Data Block Start
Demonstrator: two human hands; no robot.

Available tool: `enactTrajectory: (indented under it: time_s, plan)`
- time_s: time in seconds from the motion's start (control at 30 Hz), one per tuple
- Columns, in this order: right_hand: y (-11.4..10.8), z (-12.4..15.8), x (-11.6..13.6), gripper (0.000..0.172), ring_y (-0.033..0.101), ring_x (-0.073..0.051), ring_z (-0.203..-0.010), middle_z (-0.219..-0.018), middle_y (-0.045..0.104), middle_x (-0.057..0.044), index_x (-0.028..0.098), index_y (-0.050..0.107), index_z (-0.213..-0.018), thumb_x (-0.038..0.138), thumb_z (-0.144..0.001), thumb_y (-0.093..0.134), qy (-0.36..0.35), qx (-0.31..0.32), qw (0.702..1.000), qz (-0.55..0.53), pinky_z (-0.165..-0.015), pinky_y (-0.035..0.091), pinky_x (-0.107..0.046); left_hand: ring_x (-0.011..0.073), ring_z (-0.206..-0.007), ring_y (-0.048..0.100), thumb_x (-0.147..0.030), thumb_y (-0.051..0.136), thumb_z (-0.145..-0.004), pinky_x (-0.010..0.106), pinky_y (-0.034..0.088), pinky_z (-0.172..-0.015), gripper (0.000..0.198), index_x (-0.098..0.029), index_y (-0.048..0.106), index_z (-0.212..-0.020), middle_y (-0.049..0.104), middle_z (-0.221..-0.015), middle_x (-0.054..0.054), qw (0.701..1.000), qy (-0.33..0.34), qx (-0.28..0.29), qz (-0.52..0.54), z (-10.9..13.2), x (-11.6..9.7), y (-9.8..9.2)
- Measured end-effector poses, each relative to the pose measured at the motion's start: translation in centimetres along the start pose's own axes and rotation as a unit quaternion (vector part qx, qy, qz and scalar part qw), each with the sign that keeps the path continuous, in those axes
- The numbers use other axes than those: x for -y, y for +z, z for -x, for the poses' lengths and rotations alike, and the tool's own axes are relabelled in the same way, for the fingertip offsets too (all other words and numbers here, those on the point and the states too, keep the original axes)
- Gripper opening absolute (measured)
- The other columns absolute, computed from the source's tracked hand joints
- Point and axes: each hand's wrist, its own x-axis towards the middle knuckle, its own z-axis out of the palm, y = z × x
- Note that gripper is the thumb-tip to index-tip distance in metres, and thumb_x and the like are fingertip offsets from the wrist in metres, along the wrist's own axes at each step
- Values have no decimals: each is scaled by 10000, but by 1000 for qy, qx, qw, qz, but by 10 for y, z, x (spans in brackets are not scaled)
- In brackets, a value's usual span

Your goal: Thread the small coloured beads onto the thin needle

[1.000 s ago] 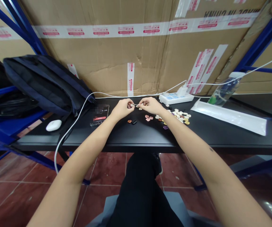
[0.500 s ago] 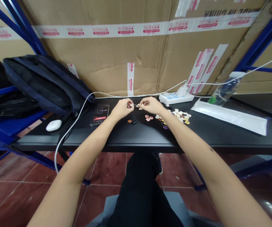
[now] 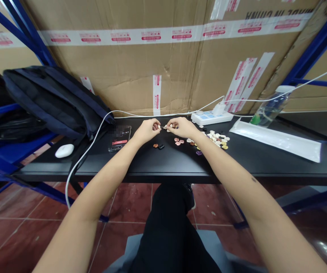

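Fingertips of my left hand (image 3: 148, 130) are pinched on a small white button (image 3: 159, 126) above the black table. Just to its right, my right hand (image 3: 181, 127) is closed in a pinch on a thin needle-like piece (image 3: 164, 127) that reaches toward the button. Whether its tip is in a hole is too small to tell. Pale buttons (image 3: 168, 130) lie partly hidden by the right fingers. Nearer me are an orange button (image 3: 155, 145), a black button (image 3: 161, 146) and several pink buttons (image 3: 177, 141). A mixed pile of buttons (image 3: 216, 139) spreads beside my right forearm.
A phone (image 3: 120, 138) and a white earphone case (image 3: 64, 151) lie left, beside a dark backpack (image 3: 52, 98). At the back right are a power strip (image 3: 212, 118), a bottle (image 3: 271, 108) and a white plastic packet (image 3: 277, 141). A white cable (image 3: 95, 138) crosses the table (image 3: 163, 167).
The white button in my left fingers has turned and now shows narrower. My right fingers have shifted very slightly; the arms and other things stay put.
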Motion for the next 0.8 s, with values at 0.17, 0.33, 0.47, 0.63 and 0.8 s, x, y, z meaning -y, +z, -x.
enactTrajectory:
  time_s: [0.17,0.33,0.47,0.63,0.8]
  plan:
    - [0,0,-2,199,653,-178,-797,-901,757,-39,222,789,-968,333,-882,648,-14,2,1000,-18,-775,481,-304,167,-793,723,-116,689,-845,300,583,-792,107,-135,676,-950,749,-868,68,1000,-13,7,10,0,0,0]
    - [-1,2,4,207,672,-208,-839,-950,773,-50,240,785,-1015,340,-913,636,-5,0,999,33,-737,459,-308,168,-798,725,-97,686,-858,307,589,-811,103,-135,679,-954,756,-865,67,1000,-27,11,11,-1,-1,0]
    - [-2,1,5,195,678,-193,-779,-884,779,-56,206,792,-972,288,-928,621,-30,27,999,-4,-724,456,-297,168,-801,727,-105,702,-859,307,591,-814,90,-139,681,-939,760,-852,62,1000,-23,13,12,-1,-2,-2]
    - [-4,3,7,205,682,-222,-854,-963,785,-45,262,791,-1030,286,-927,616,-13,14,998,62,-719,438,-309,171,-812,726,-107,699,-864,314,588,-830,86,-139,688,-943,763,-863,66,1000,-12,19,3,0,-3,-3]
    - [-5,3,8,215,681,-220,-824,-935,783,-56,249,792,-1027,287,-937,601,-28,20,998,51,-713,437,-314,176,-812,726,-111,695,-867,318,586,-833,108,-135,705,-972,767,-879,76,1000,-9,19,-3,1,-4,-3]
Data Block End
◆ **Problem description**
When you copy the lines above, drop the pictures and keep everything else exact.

◆ **Your response**
Demonstrator: two human hands; no robot.

Available tool: `enactTrajectory: (indented under it: time_s, plan)`
- time_s: time in seconds from the motion's start (control at 30 Hz), one per tuple
- Columns, in this order: right_hand: y (-11.4..10.8), z (-12.4..15.8), x (-11.6..13.6), gripper (0.000..0.172), ring_y (-0.033..0.101), ring_x (-0.073..0.051), ring_z (-0.203..-0.010), middle_z (-0.219..-0.018), middle_y (-0.045..0.104), middle_x (-0.057..0.044), index_x (-0.028..0.098), index_y (-0.050..0.107), index_z (-0.213..-0.018), thumb_x (-0.038..0.138), thumb_z (-0.144..0.001), thumb_y (-0.093..0.134), qy (-0.36..0.35), qx (-0.31..0.32), qw (0.702..1.000), qz (-0.55..0.53), pinky_z (-0.165..-0.015), pinky_y (-0.035..0.091), pinky_x (-0.107..0.046); left_hand: ring_x (-0.011..0.073), ring_z (-0.206..-0.007), ring_y (-0.048..0.100), thumb_x (-0.147..0.030), thumb_y (-0.051..0.136), thumb_z (-0.145..-0.004), pinky_x (-0.010..0.106), pinky_y (-0.034..0.088), pinky_z (-0.172..-0.015), gripper (0.000..0.198), index_x (-0.098..0.029), index_y (-0.048..0.106), index_z (-0.212..-0.020), middle_y (-0.049..0.104), middle_z (-0.221..-0.015), middle_x (-0.054..0.054), qw (0.701..1.000), qy (-0.33..0.34), qx (-0.28..0.29), qz (-0.52..0.54), z (-10.9..13.2), x (-11.6..9.7), y (-9.8..9.2)
- Measured end-effector poses, each relative to the pose measured at the motion's start: translation in centimetres along the start pose's own axes and rotation as a unit quaternion (vector part qx, qy, qz and scalar part qw), each with the sign that keeps the path continuous, in those axes
- The numbers use other axes than those: x for -y, y for +z, z for -x, for the poses' lengths and rotations alike, and the tool's own axes are relabelled in the same way, for the fingertip offsets too (all other words and numbers here, those on the point and the states too, keep the original axes)
- Gripper opening absolute (measured)
- The other columns absolute, computed from the source's tracked hand joints
- Point and axes: each hand's wrist, its own x-axis towards the middle knuckle, its own z-axis out of the palm, y = z × x
- Note that gripper is the thumb-tip to index-tip distance in metres, and thumb_x and the like are fingertip offsets from the wrist in metres, along the wrist's own axes at each step
- Values have no decimals: each is scaled by 10000, but by 1000 for qy, qx, qw, qz, but by 10 for y, z, x (spans in brackets are not scaled)
- In brackets, a value's usual span

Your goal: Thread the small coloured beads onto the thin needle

[1.000 s ago] 
[0.500 s ago] 
[now] 

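Fingertips of my left hand (image 3: 148, 130) are pinched on a small white button (image 3: 159, 126) above the black table. Just to its right, my right hand (image 3: 181, 127) is closed in a pinch on a thin needle-like piece (image 3: 164, 127) that reaches toward the button. Whether its tip is in a hole is too small to tell. Pale buttons (image 3: 168, 130) lie partly hidden by the right fingers. Nearer me are an orange button (image 3: 155, 145), a black button (image 3: 161, 146) and several pink buttons (image 3: 177, 141). A mixed pile of buttons (image 3: 216, 139) spreads beside my right forearm.
A phone (image 3: 120, 138) and a white earphone case (image 3: 64, 151) lie left, beside a dark backpack (image 3: 52, 98). At the back right are a power strip (image 3: 212, 118), a bottle (image 3: 271, 108) and a white plastic packet (image 3: 277, 141). A white cable (image 3: 95, 138) crosses the table (image 3: 163, 167).
The white button in my left fingers has turned and now shows narrower. My right fingers have shifted very slightly; the arms and other things stay put.
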Motion for the next 0.8 s, with values at 0.17, 0.33, 0.47, 0.63 and 0.8 s, x, y, z meaning -y, +z, -x.
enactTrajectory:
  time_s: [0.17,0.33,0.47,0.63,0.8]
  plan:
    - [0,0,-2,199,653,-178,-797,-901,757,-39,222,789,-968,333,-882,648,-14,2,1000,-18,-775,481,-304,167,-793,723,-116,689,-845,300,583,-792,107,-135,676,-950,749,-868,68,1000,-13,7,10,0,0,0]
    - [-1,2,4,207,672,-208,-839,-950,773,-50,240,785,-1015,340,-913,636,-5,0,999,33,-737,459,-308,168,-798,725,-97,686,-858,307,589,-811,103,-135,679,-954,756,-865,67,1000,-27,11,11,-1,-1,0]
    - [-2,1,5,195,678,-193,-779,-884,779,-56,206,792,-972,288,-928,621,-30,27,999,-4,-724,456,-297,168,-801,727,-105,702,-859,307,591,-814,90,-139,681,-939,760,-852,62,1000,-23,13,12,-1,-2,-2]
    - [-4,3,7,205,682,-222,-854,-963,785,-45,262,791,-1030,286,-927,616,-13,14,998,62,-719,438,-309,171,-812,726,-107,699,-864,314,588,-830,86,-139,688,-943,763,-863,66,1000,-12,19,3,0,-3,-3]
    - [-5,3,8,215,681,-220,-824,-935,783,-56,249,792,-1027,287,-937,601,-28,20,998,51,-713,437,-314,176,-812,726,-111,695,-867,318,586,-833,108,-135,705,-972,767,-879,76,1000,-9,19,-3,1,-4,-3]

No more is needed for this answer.